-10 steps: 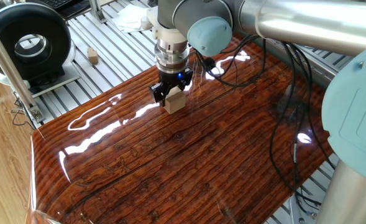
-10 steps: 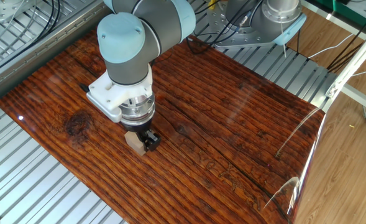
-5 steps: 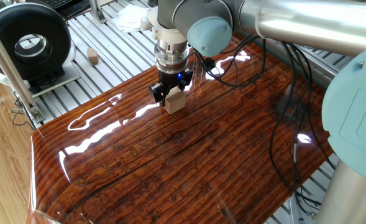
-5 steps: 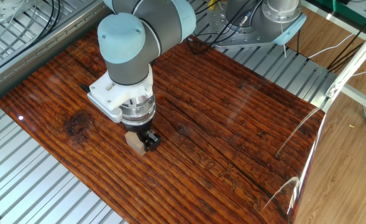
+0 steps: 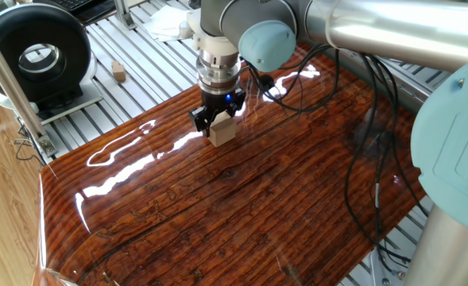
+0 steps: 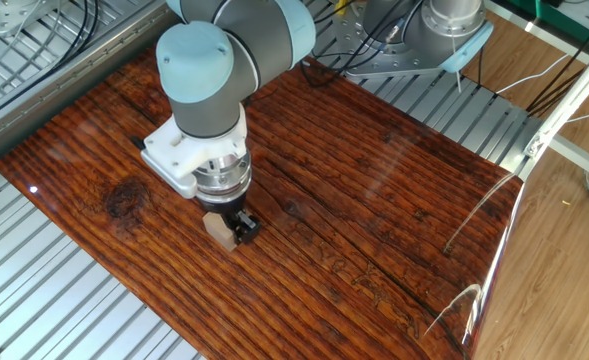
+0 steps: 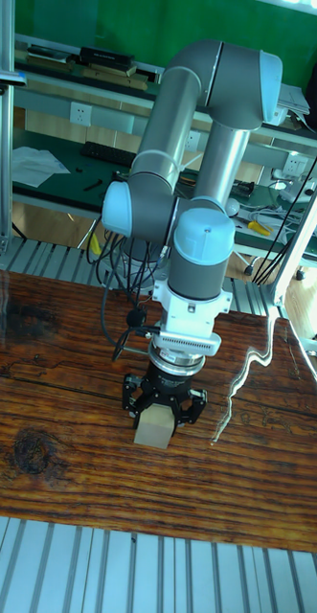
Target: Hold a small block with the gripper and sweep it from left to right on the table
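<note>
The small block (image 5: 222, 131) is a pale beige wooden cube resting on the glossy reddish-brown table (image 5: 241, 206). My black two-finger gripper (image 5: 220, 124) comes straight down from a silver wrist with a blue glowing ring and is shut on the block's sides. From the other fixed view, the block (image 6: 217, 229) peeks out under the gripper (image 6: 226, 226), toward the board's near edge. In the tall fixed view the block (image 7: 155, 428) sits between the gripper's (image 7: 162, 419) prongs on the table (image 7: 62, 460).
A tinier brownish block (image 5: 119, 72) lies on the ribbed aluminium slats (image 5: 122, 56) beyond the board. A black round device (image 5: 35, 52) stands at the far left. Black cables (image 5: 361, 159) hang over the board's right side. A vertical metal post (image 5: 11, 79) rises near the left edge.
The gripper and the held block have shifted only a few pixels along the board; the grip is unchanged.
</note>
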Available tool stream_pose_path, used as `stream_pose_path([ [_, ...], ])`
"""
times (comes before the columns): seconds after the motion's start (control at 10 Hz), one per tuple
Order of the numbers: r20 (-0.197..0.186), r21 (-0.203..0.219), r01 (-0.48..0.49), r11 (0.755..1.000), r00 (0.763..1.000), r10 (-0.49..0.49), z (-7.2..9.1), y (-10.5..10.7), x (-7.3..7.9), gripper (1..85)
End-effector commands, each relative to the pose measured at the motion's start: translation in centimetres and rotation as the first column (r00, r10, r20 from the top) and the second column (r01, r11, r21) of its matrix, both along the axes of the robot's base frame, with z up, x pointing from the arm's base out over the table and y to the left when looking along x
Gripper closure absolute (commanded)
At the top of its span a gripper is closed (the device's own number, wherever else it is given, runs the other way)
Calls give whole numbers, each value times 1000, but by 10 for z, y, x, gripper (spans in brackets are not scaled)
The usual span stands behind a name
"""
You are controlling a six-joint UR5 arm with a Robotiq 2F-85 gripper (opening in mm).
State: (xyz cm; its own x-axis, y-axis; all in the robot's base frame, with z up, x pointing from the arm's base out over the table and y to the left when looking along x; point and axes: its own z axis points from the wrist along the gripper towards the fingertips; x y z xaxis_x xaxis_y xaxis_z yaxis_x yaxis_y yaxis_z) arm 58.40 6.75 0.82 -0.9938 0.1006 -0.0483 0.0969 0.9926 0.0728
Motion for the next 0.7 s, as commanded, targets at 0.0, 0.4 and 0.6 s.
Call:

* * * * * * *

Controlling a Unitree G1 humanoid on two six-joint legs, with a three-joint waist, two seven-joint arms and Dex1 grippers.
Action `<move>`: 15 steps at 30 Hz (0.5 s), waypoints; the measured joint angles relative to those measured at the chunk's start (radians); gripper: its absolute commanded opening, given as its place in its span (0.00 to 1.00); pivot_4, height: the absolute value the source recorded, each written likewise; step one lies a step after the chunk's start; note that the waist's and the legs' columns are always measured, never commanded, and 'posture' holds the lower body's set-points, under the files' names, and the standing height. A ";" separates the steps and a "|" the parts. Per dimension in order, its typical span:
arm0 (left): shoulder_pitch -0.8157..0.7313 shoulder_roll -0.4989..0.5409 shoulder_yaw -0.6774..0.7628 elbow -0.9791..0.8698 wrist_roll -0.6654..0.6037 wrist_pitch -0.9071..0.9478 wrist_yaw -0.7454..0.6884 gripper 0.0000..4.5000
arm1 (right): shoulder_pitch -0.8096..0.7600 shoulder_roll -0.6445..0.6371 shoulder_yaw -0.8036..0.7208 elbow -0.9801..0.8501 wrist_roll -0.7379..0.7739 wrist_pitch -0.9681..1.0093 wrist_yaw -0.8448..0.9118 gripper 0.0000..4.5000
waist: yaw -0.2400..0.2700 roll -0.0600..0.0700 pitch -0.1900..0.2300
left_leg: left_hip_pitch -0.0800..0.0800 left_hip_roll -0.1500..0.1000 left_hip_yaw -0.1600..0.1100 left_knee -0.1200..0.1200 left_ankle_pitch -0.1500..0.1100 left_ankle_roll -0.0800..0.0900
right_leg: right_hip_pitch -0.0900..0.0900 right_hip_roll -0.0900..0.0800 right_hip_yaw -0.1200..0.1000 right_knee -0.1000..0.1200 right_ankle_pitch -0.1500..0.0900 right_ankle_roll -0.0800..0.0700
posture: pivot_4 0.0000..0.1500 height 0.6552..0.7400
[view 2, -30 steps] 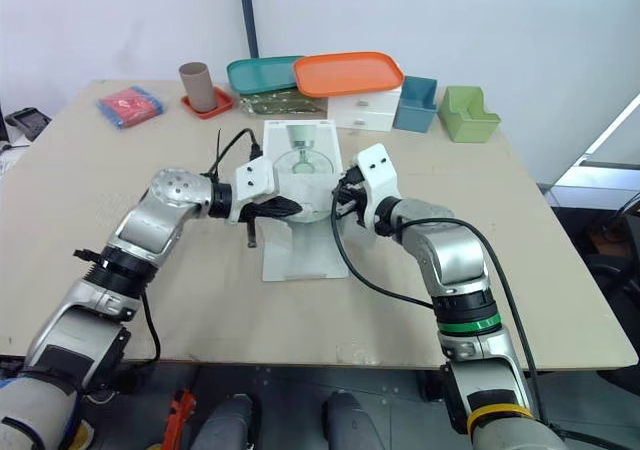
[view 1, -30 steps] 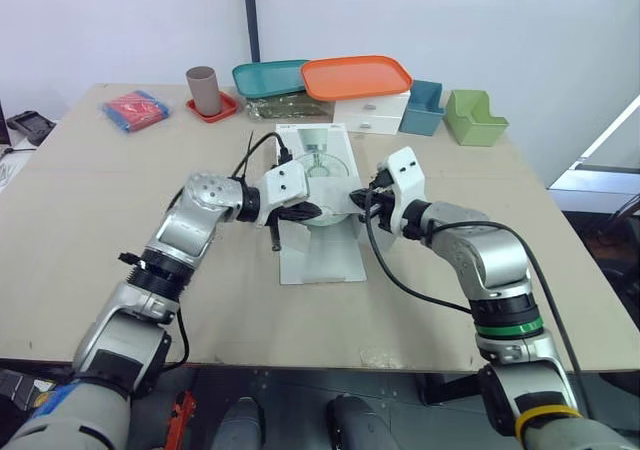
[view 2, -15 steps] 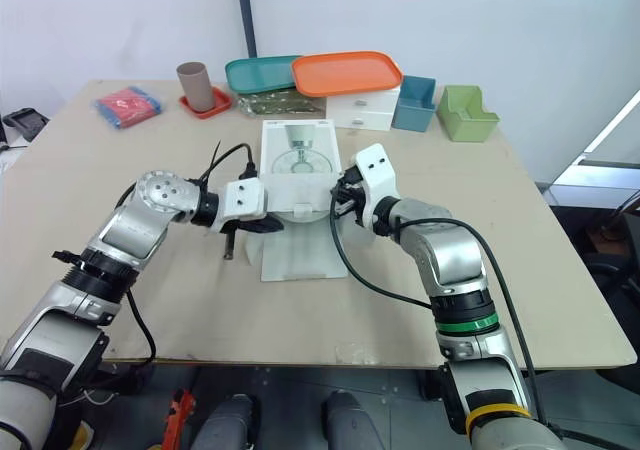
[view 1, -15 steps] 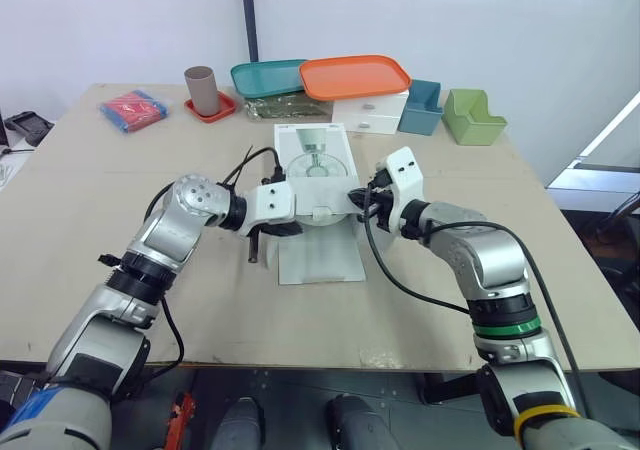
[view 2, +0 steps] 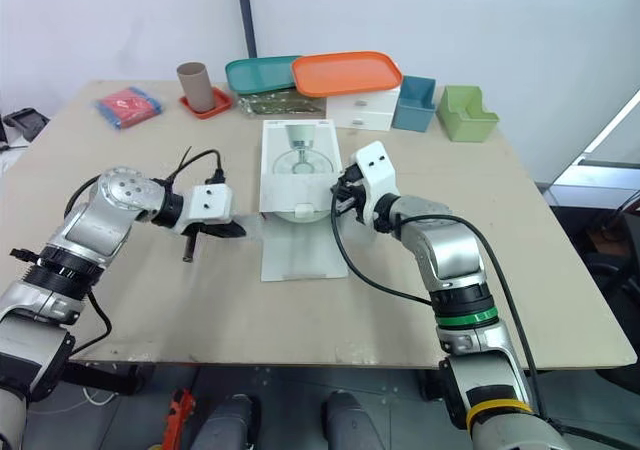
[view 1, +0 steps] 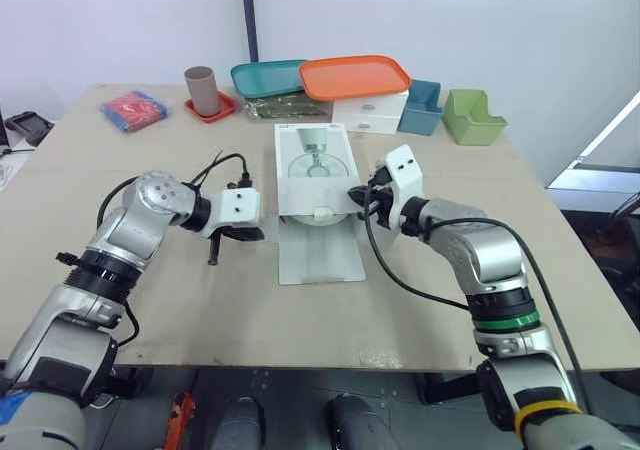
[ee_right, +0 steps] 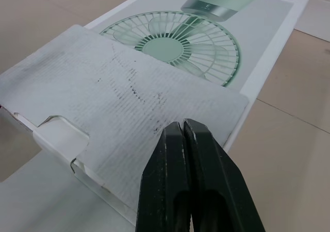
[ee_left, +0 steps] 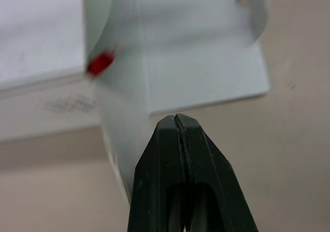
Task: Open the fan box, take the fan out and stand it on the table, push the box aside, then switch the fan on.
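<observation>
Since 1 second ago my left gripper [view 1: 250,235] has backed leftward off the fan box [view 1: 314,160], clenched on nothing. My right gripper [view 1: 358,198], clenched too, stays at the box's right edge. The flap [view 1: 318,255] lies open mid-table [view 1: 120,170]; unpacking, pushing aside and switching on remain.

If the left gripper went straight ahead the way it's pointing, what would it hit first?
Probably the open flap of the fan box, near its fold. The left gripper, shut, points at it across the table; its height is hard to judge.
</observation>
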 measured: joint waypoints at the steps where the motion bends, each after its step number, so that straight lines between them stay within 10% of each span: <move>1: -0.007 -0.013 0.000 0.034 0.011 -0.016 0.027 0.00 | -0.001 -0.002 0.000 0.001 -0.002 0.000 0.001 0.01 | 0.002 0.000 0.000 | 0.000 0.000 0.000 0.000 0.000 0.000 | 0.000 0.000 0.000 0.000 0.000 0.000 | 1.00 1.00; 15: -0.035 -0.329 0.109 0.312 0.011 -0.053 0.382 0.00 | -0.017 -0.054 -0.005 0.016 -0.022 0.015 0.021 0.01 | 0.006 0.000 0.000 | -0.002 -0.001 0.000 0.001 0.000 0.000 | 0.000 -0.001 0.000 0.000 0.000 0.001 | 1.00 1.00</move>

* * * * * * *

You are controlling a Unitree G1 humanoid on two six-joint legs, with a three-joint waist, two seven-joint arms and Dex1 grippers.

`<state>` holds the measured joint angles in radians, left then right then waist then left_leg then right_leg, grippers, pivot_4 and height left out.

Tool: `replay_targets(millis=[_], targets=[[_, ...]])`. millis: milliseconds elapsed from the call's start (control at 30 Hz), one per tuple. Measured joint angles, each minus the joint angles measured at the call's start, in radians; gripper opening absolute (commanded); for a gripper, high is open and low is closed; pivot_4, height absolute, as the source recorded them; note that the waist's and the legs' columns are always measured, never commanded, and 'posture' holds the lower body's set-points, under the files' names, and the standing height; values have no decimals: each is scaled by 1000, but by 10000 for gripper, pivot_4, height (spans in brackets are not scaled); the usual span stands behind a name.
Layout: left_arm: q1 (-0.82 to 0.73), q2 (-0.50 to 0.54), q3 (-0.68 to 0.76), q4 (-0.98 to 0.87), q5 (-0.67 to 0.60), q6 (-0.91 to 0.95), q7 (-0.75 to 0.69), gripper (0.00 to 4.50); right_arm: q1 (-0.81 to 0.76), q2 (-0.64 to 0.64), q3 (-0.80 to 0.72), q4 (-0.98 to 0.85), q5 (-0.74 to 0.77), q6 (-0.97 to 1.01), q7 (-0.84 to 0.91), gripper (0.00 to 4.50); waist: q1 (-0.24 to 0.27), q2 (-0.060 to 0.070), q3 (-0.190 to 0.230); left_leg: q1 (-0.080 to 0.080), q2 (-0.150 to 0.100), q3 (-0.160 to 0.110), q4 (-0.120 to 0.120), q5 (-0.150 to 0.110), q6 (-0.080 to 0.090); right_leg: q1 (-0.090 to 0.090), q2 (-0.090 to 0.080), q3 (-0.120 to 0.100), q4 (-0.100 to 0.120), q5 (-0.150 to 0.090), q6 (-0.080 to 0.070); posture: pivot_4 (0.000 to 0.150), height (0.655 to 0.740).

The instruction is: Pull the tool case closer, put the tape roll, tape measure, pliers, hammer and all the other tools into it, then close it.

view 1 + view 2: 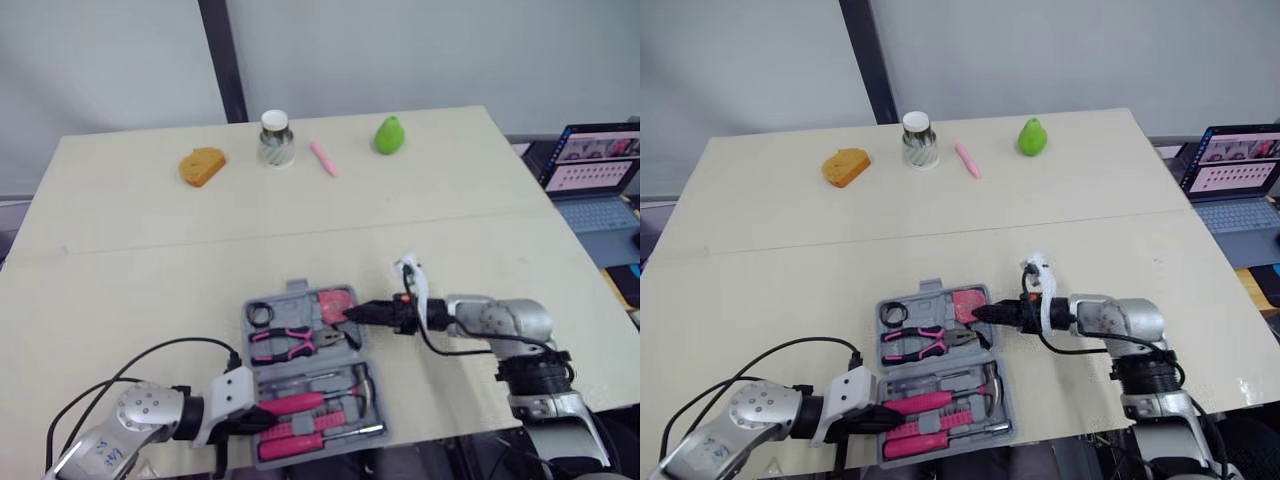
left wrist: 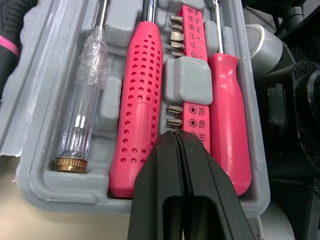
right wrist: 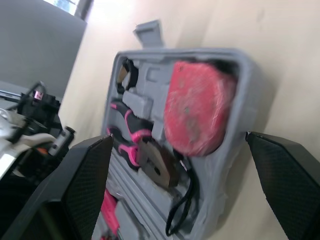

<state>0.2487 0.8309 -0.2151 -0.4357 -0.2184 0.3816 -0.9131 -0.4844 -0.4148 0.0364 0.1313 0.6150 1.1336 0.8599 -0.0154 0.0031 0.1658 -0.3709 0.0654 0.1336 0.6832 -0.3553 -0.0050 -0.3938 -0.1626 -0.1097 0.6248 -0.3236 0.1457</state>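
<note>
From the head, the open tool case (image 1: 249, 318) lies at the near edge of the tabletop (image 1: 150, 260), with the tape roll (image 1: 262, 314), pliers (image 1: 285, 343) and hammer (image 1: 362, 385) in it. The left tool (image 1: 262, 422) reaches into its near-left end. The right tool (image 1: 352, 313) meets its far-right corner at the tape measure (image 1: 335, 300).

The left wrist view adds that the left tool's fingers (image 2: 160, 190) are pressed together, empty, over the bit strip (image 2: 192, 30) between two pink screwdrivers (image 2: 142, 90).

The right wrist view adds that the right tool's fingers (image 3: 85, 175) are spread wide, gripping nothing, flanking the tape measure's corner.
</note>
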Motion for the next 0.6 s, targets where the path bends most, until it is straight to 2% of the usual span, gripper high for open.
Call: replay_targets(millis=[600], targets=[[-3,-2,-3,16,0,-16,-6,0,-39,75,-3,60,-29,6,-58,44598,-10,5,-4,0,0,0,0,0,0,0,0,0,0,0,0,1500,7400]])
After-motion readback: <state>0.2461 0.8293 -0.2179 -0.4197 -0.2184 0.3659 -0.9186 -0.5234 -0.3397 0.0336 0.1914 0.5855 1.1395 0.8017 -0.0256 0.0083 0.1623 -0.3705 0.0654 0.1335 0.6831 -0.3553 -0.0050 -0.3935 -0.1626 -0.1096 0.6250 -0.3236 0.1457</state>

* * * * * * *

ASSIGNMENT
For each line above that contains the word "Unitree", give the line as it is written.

ANSWER SPACE
Controlling a Unitree G1 humanoid on two six-joint legs, with a three-joint waist, two seven-joint arms and Dex1 grippers.
You are controlling a Unitree G1 humanoid on two six-joint legs, with a three-joint waist, two seven-joint arms and Dex1 grippers.

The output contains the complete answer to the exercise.